━━ THE DATA ━━
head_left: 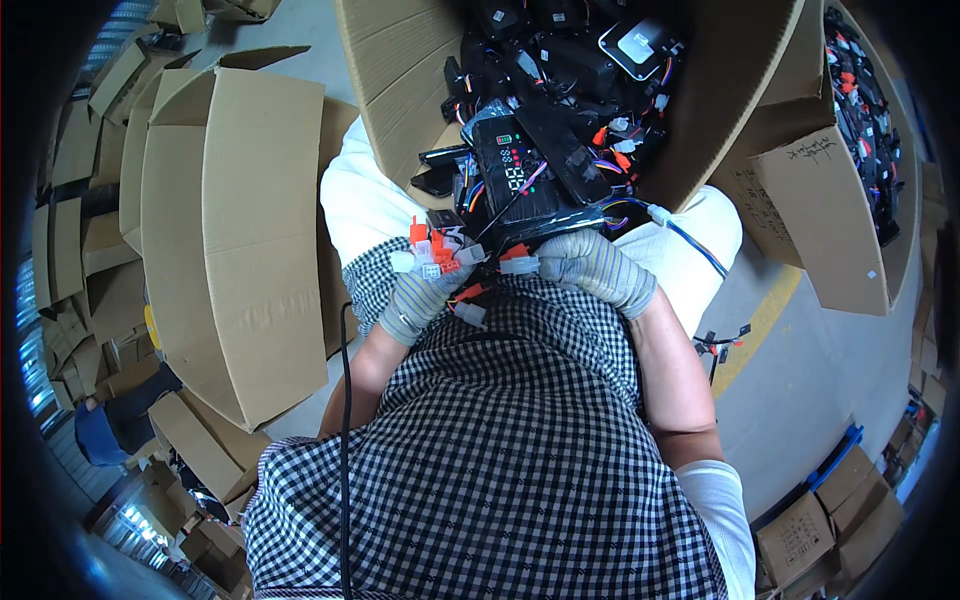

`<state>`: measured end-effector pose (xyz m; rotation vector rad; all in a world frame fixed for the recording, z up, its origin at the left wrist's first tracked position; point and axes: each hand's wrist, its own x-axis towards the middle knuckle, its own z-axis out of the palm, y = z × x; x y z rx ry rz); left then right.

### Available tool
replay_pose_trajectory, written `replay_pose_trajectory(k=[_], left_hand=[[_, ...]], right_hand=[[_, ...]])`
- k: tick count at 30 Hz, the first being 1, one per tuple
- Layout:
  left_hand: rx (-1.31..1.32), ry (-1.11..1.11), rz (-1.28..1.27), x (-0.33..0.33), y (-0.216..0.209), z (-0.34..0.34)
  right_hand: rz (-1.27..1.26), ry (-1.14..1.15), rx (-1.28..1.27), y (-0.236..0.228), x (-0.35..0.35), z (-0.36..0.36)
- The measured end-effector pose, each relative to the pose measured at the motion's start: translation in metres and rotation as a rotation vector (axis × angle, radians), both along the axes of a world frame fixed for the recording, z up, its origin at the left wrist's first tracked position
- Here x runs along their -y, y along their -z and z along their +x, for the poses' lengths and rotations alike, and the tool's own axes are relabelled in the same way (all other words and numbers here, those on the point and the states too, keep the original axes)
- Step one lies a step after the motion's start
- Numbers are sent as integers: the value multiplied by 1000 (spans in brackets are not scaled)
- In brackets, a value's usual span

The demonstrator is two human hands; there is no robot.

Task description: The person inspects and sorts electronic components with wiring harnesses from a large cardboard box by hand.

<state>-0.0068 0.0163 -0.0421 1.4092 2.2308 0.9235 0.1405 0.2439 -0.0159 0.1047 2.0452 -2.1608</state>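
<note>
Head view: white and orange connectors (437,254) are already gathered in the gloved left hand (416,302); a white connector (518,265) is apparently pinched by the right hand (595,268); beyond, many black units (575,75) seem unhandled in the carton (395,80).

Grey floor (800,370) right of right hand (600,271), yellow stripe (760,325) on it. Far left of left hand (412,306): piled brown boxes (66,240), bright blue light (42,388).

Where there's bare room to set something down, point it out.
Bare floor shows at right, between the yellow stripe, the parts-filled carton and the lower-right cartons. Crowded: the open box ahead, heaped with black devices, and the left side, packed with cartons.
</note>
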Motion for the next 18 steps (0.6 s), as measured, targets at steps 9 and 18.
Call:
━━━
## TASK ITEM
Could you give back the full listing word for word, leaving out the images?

## ANSWER SECTION
head_left: 

`<state>`: measured end-effector pose (xyz m; rotation vector rad; all in a world frame fixed for the recording, z up, its origin at the left wrist's first tracked position; point and axes: each hand's wrist, its own x-axis towards the middle knuckle, its own z-axis out of the palm, y = z × x; x y z rx ry rz); left then right.

### Available tool
replay_pose_trajectory, written `replay_pose_trajectory(k=[_], left_hand=[[_, ...]], right_hand=[[_, ...]])`
- k: tick count at 30 Hz, the first being 1, one per tuple
- Layout:
  left_hand: rx (-1.31..1.32), ry (-1.11..1.11), rz (-1.28..1.27), x (-0.33..0.33), y (-0.216..0.209), z (-0.34..0.34)
  right_hand: rz (-1.27..1.26), ry (-1.14..1.15), rx (-1.28..1.27), y (-0.236..0.228), x (-0.35..0.35), z (-0.36..0.36)
- The measured end-effector pose, each relative to the pose measured at the motion's start: translation in metres and rotation as a rotation vector (axis × angle, radians), both along the axes of a world frame fixed for the recording, z up, its origin at the left wrist's first tracked position
- Here x runs along their -y, y along their -z and z along their +x, for the poses' lengths and rotations alike, and the tool's own axes are relabelled in the same way (all other words and numbers here, those on the point and the states too, keep the original axes)
- Step one lies a step after the motion's start
- Numbers are sent as integers: the value multiplied by 1000 (spans in brackets are not scaled)
- In brackets, a value's usual span

The demonstrator is two human hands; there is no robot.

Task description: The person inspects and sorts electronic components with wiring harnesses from a large cardboard box by hand.

<state>-0.0068 0.0163 -0.0421 1.4092 2.2308 0.9235 0.1405 0.2439 -0.0159 0.1047 2.0452 -2.1608</state>
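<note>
Head view: white and orange connectors (437,254) are already gathered in the gloved left hand (416,302); a white connector (518,265) is apparently pinched by the right hand (595,268); beyond, many black units (575,75) seem unhandled in the carton (395,80).

Grey floor (800,370) right of right hand (600,271), yellow stripe (760,325) on it. Far left of left hand (412,306): piled brown boxes (66,240), bright blue light (42,388).

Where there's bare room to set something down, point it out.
Bare floor shows at right, between the yellow stripe, the parts-filled carton and the lower-right cartons. Crowded: the open box ahead, heaped with black devices, and the left side, packed with cartons.
</note>
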Motion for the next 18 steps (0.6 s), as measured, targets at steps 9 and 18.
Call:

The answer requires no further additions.